Male comedians outnumber female ones is true,as in other careers,but the reason of that is not so simple, needs a worthy complete sociological study,cause the reason for that has a great amount of social culture specially in relation to subtle imposed behavior to women and what they can do in that limited environment to be what they really are.

Is like to think that in middle ages were less talented persons capable to do animation than now. Animation as we know didn’t exist, however the potential Intellectual ability was there.

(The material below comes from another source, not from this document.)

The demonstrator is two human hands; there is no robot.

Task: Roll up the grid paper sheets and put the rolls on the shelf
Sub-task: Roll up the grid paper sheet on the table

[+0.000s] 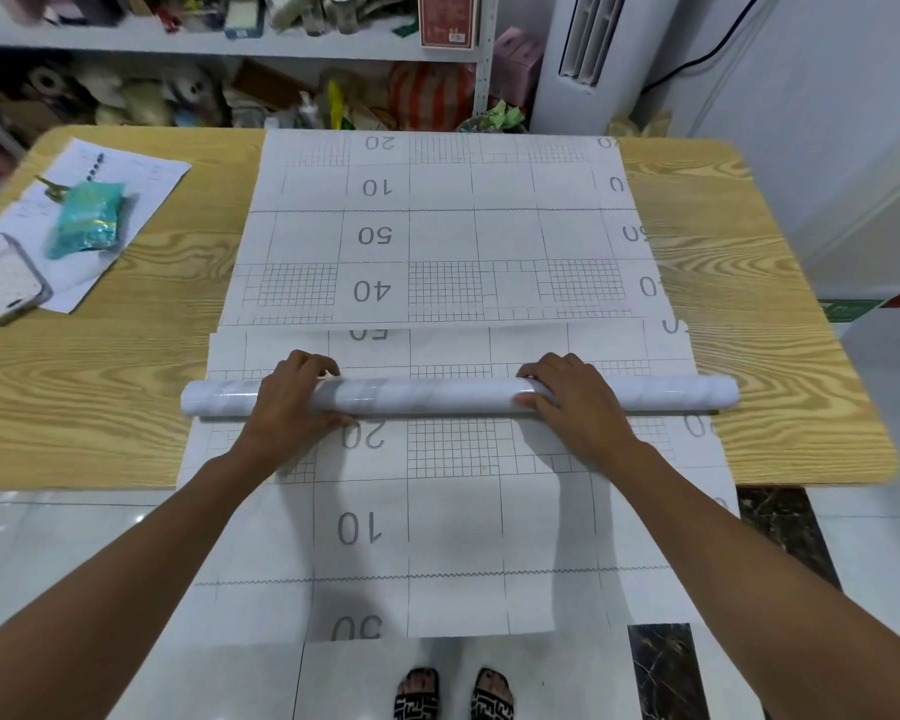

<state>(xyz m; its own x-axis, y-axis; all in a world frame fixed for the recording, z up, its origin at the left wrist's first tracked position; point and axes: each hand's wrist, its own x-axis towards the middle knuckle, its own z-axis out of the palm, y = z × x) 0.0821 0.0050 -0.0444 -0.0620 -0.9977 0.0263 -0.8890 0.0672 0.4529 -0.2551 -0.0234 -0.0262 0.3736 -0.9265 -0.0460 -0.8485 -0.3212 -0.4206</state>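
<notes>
We see 1 roll [437, 394] lying left-to-right across the near grid sheet [453, 511], on the near half of the tabletop [100, 381]. Left hand [297, 392] and right hand [567, 394] both grip the roll, fingers curled over its far side, thumbs on the near side. The unrolled part hangs off the near edge. The 2nd grid sheet [437, 226] lies flat beyond, overlapping the 1st. Shelf [126, 41] is at the far side.

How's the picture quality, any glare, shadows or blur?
Head view: glare streaks the glossy white paper roll; both forearms cast soft shadows on the white grid paper sheet; the cluttered white shelf behind is blurred; the wooden table bows from wide-angle distortion.
</notes>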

And here is a quote of the Charles Solomon book: "The History Of Animation,Enchanted Drawings" related to Bugs Bunny personality: Chuck Jones comment "Bugs started out in a sort of a Harpo Marx mode, then moved through Groucho Marx,” he explains. “ He became a very sophisticated character , a combination of Rex Harrison playing professor O’Higgins (who normally would prefer to stay in and mind his own business, although still a very intellectual bird),D’Artagnan ( because of the things he was able to do) and Dorothy Parker ( because of the quips). If you blend those elements together, you have a pretty good idea of what Bugs was all about.” :-)

Nancy said...

Charles Solomon's book is not the main source for Bugs Bunny material: there are excellent monographs on the character by Jerry Beck and others.
My favorite definition of Bugs is that he is the way Americans of the forties chose to view themselves: tough, but fair, and only responding violently when attacked. Bugs simply could not be an aggressive character; he's too brash, too smart.
I find that he's a brilliant combination of the James Cagney city slicker with the classic African character of the clever rabbit. Actually a lot of cultures have stories about the small defenseless animal that outwits his hunters, but only in America, and only at Warner Brothers Animation, would someone have the brilliant idea of combining Bre'r Rabbit with James Cagney.
Tex Avery deserves a lot of the credit for making Bugs a 'cool' character rather than the hysterical Daffy-like personality he was at first.

Now as to female comedians: They've always been with us. Most are quoted as "Anonymous". Recently they've been able to come up on stage and write their own stuff. But there's still a long way to go.